* _Brief_:
Return only the lines from the start of the records through the line that contains "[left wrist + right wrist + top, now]", inclusive; leave out all pictures.

Records from a data collection

== == ==

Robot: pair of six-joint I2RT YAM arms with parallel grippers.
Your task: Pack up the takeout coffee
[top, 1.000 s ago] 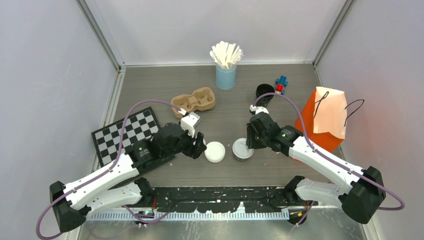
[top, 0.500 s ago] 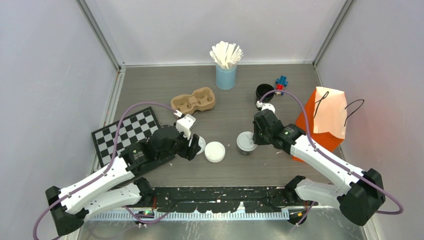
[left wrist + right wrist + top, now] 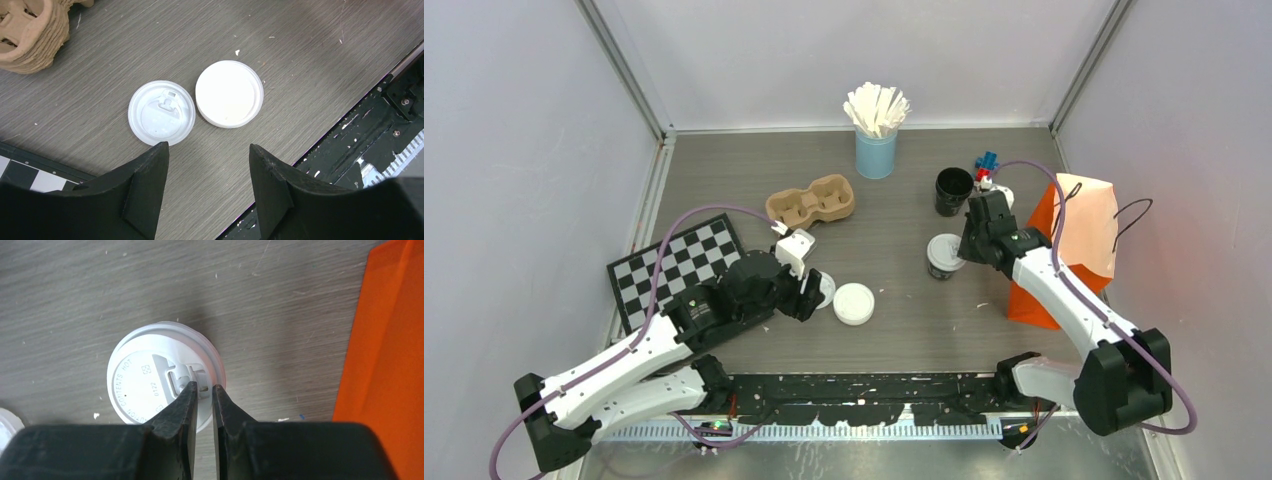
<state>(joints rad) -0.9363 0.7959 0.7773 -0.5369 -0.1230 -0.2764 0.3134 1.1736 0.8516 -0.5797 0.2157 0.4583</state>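
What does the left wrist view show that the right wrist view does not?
Only the left wrist view: a loose sip lid and a plain white lid side by side, the cardboard carrier, and the open left fingers. Only the right wrist view: a lidded cup with the right fingers shut on its lid, and the orange bag. Both: the grey table.

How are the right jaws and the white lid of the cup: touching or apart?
Touching. In the right wrist view the right gripper pinches the white lid at its rim between its jaws, no gap.
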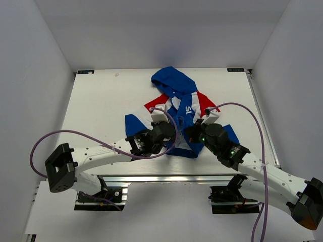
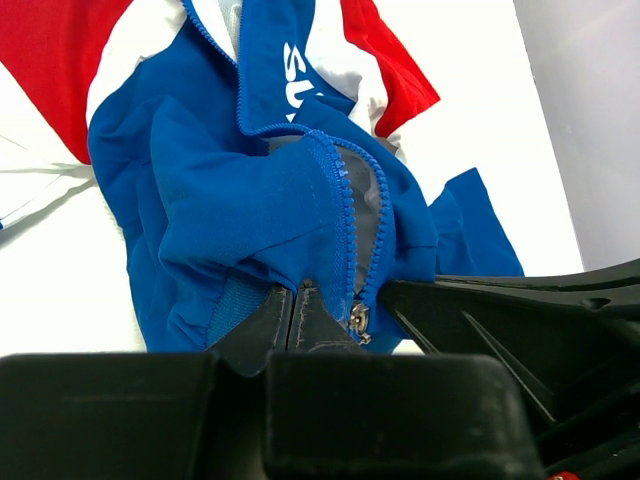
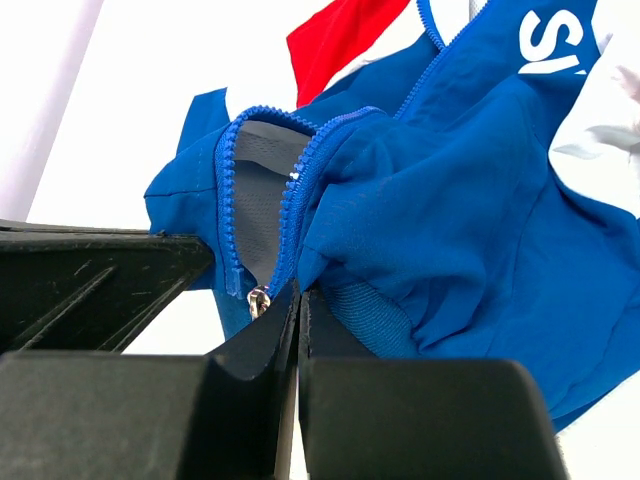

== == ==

* _Answer space_:
Robot: pair of six-joint I2RT YAM arms with parallel grippers.
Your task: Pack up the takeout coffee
[top, 1.000 s ago] 
[top, 0.500 s ago] 
[left wrist + right wrist + top, now] 

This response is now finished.